Гумилев считал себя монархистом, а на самом деле - сторонником "поэтократии". "Миром должны править поэты!", - любил говорить он, а старый друг Лозинский, в ответ на это, шутя, предлагал Николаю Степановичу занять какой-нибудь престол, к примеру - абиссинский, мадакаскарский или русский. Но сейчас, когда Временное правительство, даже слабое и нежизнеспособное, оставалось единственной сомнительной защитой от грозившего охватить Россию хаоса, монархист или, вернее, "поэтократ", Гумилев решил послужить этому правительству.

Когда-то, в юношеском стихотворении, Гумилев опрометчиво заявил:

"Лишь через наш холодный труп
Пройдут враги, чтоб быть в Париже".

Теперь эти слова приобретали совсем другой смысл: проклятая российская смута подобралась к самым стенам Парижа, да что там - она давно проникла на парижские улицы.
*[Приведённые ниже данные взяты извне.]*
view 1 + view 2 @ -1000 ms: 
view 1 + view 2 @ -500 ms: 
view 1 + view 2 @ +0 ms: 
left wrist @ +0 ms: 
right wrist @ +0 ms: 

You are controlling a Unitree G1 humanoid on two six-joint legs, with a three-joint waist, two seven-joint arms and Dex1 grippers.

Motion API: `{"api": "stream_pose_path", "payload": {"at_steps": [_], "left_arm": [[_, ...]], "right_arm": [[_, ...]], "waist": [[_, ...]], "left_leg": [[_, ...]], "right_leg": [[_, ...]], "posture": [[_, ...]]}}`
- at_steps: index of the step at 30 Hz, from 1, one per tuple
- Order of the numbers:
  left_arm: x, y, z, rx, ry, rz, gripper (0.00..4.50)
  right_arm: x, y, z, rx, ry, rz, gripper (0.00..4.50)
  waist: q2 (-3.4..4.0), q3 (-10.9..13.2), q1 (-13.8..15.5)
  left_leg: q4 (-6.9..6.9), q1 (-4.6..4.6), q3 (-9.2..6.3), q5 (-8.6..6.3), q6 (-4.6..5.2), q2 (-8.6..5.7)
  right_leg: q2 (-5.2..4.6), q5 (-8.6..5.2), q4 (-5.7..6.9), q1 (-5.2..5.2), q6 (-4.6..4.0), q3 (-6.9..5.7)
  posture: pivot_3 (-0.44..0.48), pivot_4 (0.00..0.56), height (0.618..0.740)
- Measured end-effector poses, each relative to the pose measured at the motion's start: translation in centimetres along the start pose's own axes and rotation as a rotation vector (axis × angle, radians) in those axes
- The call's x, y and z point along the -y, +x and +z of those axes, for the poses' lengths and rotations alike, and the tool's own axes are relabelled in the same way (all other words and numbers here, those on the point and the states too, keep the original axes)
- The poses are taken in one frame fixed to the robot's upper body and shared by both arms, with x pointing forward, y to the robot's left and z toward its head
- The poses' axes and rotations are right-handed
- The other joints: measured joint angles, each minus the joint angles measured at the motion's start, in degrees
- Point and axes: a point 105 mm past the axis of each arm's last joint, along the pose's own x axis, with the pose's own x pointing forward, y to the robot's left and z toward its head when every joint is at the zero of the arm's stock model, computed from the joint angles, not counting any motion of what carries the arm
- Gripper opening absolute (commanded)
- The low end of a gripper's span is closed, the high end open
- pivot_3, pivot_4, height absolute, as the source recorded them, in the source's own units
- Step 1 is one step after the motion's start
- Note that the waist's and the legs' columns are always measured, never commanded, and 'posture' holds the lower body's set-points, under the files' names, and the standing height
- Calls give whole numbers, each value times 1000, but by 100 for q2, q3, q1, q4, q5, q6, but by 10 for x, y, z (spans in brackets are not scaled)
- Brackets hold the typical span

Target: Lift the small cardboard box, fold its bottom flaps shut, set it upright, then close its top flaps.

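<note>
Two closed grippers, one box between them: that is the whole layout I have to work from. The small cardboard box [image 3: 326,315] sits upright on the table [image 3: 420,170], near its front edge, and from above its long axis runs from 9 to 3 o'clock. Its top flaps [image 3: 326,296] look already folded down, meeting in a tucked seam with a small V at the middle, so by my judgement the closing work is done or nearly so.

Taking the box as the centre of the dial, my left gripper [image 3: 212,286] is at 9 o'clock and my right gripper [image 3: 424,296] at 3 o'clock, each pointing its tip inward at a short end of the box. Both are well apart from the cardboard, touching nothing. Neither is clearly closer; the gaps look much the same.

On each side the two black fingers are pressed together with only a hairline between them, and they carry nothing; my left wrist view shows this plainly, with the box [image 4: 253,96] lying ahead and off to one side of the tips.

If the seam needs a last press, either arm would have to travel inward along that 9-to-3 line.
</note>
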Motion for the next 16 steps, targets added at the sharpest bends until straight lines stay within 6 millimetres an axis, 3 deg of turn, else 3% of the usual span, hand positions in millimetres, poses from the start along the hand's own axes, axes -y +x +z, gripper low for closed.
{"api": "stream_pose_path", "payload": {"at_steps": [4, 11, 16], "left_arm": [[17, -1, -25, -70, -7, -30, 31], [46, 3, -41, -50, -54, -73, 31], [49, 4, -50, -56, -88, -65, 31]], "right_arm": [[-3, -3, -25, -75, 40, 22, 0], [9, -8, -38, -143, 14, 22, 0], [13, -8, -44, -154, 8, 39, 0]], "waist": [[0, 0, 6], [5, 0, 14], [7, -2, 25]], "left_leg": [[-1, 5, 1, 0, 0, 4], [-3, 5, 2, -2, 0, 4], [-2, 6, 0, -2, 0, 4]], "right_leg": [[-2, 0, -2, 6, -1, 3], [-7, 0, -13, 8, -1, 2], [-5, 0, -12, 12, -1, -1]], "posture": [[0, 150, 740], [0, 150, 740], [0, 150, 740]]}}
И едва ли удастся комиссару Раппу с его помощниками, одним из которых имел честь быть прапорщик Гумилев, остановить развитие тяжелой и запущенной болезни! Погибнуть гораздо проще... Да уж, как в воду глядел, - и с "врагами в Париже", и, очень вероятно, с "холодным трупом"... Только, видит Бог, врагов тогда он имел ввиду совсем других - германцев.